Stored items
-- Opening Marker --
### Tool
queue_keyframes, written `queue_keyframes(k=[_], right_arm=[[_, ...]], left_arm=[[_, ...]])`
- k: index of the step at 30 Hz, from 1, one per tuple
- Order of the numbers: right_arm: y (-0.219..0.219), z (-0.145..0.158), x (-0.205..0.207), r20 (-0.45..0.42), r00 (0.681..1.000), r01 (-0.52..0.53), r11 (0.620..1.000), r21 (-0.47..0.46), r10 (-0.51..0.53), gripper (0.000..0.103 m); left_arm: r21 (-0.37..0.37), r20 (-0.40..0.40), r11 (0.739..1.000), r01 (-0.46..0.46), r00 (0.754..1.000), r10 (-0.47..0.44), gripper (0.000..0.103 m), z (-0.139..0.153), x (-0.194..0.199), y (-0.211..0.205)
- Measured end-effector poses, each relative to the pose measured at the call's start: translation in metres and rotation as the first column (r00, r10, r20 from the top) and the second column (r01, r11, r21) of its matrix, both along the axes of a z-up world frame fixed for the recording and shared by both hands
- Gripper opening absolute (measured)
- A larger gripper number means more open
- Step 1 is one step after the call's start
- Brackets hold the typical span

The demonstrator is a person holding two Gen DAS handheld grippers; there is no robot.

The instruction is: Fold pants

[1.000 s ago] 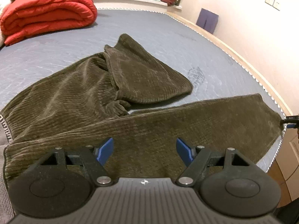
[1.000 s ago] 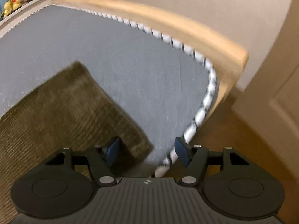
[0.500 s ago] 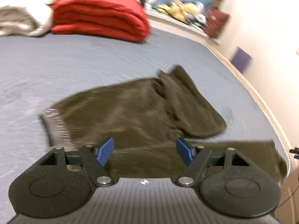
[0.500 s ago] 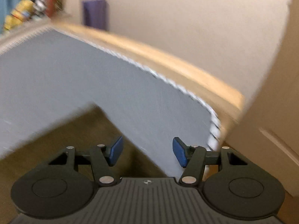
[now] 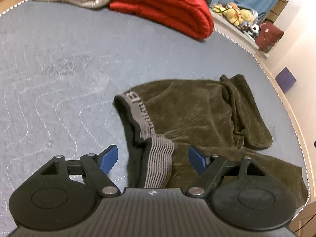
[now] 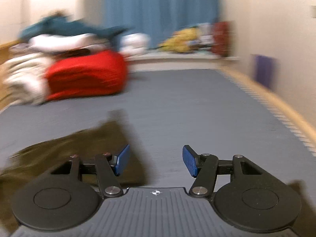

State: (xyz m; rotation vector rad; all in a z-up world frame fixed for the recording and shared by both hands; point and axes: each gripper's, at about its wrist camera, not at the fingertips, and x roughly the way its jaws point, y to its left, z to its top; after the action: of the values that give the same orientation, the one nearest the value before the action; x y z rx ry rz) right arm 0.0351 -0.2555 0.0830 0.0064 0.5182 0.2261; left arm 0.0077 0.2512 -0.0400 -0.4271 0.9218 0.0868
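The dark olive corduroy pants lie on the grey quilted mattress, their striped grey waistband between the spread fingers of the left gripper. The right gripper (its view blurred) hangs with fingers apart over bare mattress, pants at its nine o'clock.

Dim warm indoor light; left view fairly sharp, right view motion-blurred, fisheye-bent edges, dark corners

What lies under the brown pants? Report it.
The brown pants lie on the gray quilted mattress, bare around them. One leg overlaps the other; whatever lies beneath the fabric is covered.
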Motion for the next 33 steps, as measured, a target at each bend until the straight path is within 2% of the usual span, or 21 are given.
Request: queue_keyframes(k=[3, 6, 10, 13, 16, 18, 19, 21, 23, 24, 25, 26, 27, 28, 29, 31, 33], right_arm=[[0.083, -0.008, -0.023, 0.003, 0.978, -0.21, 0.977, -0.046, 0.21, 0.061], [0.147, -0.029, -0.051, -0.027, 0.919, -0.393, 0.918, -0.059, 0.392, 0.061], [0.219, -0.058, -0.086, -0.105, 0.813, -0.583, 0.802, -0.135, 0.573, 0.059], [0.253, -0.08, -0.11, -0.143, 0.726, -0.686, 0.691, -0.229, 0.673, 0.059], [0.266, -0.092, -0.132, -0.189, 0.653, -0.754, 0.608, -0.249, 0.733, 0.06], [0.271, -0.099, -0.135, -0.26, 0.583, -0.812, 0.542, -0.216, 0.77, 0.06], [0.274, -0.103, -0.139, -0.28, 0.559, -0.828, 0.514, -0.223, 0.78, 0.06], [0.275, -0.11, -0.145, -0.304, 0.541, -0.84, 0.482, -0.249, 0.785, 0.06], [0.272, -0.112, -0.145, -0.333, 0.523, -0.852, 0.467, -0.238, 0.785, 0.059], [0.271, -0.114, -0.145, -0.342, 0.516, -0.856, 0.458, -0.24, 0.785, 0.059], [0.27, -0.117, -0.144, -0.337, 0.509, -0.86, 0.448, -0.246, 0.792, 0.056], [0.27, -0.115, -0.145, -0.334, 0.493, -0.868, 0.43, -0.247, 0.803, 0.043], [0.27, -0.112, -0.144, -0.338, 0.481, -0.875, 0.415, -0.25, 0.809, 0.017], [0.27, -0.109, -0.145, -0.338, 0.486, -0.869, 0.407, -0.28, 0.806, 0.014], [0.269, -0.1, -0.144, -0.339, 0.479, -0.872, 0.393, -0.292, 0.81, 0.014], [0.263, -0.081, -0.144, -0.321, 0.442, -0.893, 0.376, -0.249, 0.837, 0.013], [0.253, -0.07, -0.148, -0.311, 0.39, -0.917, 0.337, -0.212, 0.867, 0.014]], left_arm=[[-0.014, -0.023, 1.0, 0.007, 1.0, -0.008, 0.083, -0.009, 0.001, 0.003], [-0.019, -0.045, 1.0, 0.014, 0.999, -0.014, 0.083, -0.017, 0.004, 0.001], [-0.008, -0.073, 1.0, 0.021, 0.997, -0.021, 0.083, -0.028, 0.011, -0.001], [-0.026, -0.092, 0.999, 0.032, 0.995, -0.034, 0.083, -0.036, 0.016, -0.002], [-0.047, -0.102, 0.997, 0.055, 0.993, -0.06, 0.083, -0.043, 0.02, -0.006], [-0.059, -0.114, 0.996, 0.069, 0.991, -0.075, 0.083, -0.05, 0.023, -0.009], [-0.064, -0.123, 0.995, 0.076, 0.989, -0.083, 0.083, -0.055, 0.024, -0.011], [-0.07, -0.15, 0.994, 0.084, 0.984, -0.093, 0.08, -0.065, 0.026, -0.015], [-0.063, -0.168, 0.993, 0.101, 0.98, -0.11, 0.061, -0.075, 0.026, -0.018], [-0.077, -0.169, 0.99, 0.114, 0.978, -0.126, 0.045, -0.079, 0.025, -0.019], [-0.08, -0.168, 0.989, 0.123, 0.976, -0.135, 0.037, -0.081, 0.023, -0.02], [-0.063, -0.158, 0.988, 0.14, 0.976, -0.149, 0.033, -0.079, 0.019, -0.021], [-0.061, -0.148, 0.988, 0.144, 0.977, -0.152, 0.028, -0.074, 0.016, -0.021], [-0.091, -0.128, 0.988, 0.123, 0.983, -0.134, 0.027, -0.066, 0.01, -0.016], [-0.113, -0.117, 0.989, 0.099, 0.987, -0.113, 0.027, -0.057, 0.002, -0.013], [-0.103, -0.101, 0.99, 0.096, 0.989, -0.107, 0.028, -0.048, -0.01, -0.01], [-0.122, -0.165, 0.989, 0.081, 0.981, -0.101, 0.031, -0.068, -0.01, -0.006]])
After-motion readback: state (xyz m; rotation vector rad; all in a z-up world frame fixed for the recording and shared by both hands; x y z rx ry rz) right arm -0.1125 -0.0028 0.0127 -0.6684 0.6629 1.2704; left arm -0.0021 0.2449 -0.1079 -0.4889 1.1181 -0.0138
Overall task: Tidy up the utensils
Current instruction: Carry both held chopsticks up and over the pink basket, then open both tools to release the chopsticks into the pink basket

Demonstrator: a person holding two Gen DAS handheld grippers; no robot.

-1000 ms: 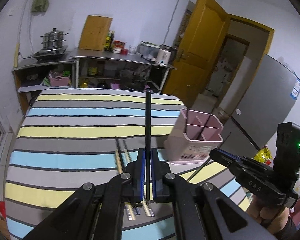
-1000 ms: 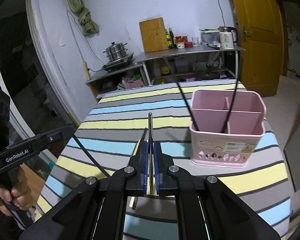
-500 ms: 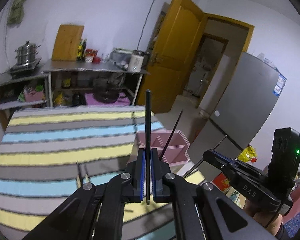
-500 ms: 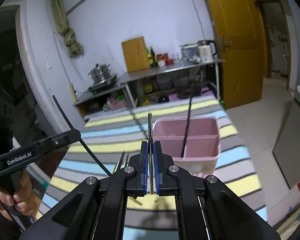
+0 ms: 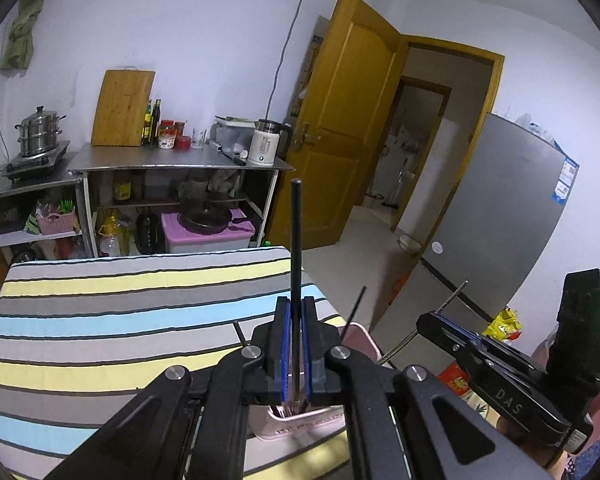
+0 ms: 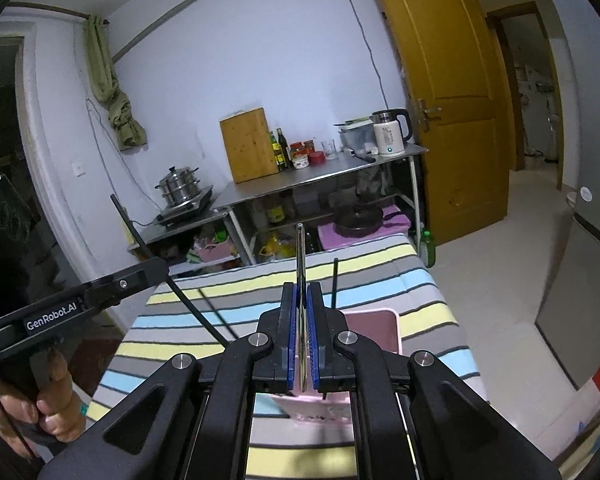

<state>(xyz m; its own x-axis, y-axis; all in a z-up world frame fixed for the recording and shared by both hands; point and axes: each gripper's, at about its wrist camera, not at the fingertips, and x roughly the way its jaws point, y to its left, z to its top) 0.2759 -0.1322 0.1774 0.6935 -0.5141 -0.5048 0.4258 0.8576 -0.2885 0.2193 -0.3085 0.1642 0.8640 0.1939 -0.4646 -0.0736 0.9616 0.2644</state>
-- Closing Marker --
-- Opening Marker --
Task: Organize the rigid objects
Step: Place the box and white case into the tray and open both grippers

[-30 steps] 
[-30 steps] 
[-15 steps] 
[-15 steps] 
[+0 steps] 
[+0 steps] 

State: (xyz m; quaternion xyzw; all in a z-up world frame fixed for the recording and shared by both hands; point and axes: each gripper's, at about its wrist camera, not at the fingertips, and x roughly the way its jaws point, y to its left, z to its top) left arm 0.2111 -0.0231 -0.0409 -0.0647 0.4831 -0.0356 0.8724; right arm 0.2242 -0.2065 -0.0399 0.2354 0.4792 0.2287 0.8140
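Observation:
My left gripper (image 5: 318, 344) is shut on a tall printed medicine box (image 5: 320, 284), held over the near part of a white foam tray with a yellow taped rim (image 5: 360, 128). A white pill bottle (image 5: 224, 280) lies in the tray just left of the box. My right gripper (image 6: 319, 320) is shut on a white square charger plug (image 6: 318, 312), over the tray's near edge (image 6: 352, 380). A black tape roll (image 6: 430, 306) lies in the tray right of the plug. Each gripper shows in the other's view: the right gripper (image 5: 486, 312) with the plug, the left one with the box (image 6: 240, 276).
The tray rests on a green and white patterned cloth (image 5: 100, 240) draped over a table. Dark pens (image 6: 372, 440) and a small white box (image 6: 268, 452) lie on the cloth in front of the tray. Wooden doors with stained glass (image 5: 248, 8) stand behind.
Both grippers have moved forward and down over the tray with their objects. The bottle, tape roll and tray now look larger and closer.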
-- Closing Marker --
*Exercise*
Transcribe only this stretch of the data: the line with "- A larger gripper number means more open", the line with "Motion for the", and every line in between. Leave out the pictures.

*Your solution*
- A larger gripper number means more open
- Step 1 is one step after the call's start
- Brackets hold the typical span

The demonstrator is a person holding two Gen DAS handheld grippers; there is no robot.

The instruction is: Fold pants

[1.000 s ago] 
[1.000 s ago] 
[0.500 s ago] 
[0.500 s ago] 
[now] 
[now] 

State: (xyz m; rotation vector rad; all in a z-up world frame fixed for the recording and shared by both hands; point and axes: each gripper's, at about its wrist camera, not at the fingertips, and x roughly the way its jaws point, y to its left, z to its top; after the action: of the values that give the same orientation, the one nearest the value before the action; x y z rx ry rz) right arm 0.0351 -0.2555 0.0830 0.0064 0.5182 0.2261; left arm 0.0077 0.2512 -0.0400 -0.4271 0.9218 0.0868
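The dark olive corduroy pants lie on the grey quilted mattress, their striped grey waistband between the spread fingers of the left gripper. The right gripper (its view blurred) hangs with fingers apart over bare mattress, pants at its nine o'clock.

Dim warm indoor light; left view fairly sharp, right view motion-blurred, fisheye-bent edges, dark corners

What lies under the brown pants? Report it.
The brown pants lie on the gray quilted mattress, bare around them. One leg overlaps the other; whatever lies beneath the fabric is covered.
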Motion for the next 33 steps, as measured, a target at each bend until the straight path is within 2% of the usual span, or 21 are given.

At this stage, the exercise is finished.